Лишь под утро, когда буря немного стихла, приехал цирюльник из Дрогобыча и начал ругать и злиться на крестьян, что взялись сами перевязывать раны, хотя не умеют этого.
— Но, пан, — ответил Стефан, — да ведь к тому времени человек бы уже умер! Мы хоть кровь остановили.
— Молчи, старая торба! — гневно гаркнул цирюльник. — Откуда ты знаешь, что бы он умер? Как ты можешь утверждать?..
Стефан, хотя обычно был остёр на язык, промолчал, а цирюльник начал осматривать раны и, наверняка, должен был в душе признать, что перевязка была вовсе не такой плохой, как он сначала думал. С помощью крестьян, которые суетились, — ведь речь шла о спасении самого дорогого им соседа, — промыли раны, и только тогда стало видно, что именно было у Ицка. Похоже, падая с высокого обрыва, он сначала ударился левым боком о выступающий камень, потому что левая рука была сломана ниже локтя, а также в плече была глубокая рана. Затем тело перевалилось направо, и Ицек ещё о второй камень ударился. Цирюльник увидел, что дело серьёзное, и когда люди, особенно женщины, которых в хате набилось полно, спросили, выйдет ли Ицек, он пожал плечами и сказал, что это было бы великое чудо, если бы он дожил до завтра…

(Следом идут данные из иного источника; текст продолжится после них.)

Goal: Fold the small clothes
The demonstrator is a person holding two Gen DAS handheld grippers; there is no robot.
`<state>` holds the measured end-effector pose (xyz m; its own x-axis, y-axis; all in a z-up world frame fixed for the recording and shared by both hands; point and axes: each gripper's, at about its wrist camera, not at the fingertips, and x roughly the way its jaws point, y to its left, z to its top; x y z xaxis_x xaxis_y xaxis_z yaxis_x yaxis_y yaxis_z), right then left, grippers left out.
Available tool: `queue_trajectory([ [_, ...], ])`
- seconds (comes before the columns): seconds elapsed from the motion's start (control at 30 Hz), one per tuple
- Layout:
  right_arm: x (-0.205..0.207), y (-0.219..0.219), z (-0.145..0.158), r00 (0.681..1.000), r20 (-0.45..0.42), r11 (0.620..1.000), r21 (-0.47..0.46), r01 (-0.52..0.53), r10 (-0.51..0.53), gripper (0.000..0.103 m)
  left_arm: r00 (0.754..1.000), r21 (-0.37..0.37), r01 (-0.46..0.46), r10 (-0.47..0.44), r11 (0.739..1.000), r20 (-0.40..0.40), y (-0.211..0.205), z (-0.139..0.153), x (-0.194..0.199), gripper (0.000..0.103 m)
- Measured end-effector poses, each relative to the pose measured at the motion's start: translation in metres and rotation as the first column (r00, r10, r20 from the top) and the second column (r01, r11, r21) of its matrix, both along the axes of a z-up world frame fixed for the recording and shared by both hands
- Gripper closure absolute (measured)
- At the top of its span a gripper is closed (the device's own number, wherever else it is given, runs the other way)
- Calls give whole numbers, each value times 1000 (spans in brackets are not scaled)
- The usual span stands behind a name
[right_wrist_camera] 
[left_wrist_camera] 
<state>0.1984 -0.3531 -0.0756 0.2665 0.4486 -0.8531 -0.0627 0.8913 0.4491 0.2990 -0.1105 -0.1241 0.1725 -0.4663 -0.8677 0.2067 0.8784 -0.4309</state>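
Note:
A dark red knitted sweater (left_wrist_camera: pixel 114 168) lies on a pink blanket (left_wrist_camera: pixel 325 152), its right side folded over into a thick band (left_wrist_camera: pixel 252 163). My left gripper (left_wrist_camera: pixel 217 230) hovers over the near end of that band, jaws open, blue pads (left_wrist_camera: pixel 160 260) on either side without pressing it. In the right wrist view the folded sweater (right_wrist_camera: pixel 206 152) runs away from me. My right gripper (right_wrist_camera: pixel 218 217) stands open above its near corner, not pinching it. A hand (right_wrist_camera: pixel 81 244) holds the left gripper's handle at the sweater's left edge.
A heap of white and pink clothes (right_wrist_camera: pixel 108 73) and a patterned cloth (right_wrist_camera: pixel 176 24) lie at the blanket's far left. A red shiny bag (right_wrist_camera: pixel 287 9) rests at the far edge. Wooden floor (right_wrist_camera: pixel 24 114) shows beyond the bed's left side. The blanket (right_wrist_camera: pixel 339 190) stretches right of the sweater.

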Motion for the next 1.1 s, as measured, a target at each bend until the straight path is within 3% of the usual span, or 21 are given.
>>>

Цирюльник оказался прав. Ицек умер в тот же день, не придя в сознание ни на минуту. Герман не плакал на его похоронах, его тело всё ещё дрожало от ужаса той ночи, страх выжал из него все другие чувства. Он ночевал у губицкого арендатора, который тут же взял опеку над имуществом Ицка, будто бы чтобы сохранить его для Германа. Герман пробыл у него до весны, не зная, что стало с тем имуществом. Лишь когда громада заговорила об этом, — арендатор показал какие-то счета, какие-то квитанции Ицка, — дом и огород Ицка были проданы, а после уплаты долгов Герману осталось 92 гульдена, которые арендатор отдал ему в руки. Герман с этой суммой ушёл из Губич, пошёл в мир искать счастья, — и эта сумма стала первым основанием его миллионов.
Так завершилась для Германа спокойная сельская жизнь. Теперь, сидя за письменным бюрко перед счётной книгой в Бориславе, он, практичный, деловой человек, не придавал особого значения тем следам, что оставила эта жизнь в его душе. Он даже старался смотреть на неё свысока, с иронией, подыскивал в голове насмешливые слова для её описания, но всё же мысль его то и дело возвращалась к тем светлым минутам, и, не зная почему, ему становилось легче на сердце, когда он вспоминал губицкую жизнь. Он не тосковал по ней, не хотел, чтобы она вернулась, но ощущал — что нынешняя жизнь среди достатка и роскоши вовсе не лучше той, а может, даже хуже.